**Problem statement**: Output exactly the lines from the one with "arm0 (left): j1" through the last line of the data below, both included, and nothing more.

*** Opening Data provided ***

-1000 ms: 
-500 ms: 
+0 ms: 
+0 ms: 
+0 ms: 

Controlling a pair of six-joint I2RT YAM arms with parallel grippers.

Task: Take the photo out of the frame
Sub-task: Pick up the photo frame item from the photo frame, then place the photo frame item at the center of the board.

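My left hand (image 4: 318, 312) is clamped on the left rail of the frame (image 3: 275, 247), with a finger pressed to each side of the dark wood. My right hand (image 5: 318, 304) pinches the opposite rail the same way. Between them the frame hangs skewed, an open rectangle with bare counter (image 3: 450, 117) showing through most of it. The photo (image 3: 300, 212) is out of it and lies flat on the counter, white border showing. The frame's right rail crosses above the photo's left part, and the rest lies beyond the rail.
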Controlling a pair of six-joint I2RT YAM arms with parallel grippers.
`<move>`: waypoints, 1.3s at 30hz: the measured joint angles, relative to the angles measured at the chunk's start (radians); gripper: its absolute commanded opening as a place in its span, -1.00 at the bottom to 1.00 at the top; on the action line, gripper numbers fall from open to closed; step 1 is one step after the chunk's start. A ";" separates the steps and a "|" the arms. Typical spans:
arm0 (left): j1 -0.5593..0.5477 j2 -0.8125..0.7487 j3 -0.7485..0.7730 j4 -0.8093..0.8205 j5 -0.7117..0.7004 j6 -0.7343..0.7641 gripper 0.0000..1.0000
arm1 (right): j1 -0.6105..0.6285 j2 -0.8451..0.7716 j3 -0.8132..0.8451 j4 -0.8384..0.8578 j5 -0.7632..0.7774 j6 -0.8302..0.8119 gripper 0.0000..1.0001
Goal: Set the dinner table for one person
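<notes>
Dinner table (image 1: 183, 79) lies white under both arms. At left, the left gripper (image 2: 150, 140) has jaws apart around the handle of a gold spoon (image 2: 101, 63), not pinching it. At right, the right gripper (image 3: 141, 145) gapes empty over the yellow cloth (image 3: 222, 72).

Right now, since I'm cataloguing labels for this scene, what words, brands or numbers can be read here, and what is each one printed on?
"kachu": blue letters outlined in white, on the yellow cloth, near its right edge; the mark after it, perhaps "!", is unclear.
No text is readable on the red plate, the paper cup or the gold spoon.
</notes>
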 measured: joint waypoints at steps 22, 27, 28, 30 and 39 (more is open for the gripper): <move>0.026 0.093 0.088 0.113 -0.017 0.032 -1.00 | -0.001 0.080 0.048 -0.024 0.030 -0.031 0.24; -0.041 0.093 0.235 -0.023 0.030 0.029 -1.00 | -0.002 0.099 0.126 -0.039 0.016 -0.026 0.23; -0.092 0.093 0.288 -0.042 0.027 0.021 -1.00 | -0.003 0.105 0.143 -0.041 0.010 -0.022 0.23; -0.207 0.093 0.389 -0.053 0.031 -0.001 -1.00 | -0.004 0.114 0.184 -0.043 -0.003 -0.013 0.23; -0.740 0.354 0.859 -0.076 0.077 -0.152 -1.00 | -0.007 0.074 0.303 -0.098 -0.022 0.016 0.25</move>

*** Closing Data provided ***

**Solution to the exercise**:
arm0 (left): j1 -0.5593..0.5477 j2 -0.8125..0.7487 j3 -0.7485..0.7730 j4 -0.8093..0.8205 j5 -0.7117..0.7004 j6 -0.7343..0.7641 gripper 0.0000..1.0000
arm1 (right): j1 -0.6105..0.6285 j2 -0.8451..0.7716 j3 -0.8132..0.8451 j4 -0.8384..0.8578 j5 -0.7632..0.7774 j6 -0.8302..0.8119 gripper 0.0000..1.0001
Goal: Set the dinner table for one person
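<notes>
Dinner table (image 1: 183, 79) lies white under both arms. At left, the left gripper (image 2: 150, 140) has jaws apart around the handle of a gold spoon (image 2: 101, 63), not pinching it. At right, the right gripper (image 3: 141, 145) gapes empty over the yellow cloth (image 3: 222, 72).

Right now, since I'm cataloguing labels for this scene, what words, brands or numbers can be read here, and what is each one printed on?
"kachu": blue letters outlined in white, on the yellow cloth, near its right edge; the mark after it, perhaps "!", is unclear.
No text is readable on the red plate, the paper cup or the gold spoon.
</notes>
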 measured: joint waypoints at steps 22, 27, 28, 30 and 39 (more is open for the gripper): <move>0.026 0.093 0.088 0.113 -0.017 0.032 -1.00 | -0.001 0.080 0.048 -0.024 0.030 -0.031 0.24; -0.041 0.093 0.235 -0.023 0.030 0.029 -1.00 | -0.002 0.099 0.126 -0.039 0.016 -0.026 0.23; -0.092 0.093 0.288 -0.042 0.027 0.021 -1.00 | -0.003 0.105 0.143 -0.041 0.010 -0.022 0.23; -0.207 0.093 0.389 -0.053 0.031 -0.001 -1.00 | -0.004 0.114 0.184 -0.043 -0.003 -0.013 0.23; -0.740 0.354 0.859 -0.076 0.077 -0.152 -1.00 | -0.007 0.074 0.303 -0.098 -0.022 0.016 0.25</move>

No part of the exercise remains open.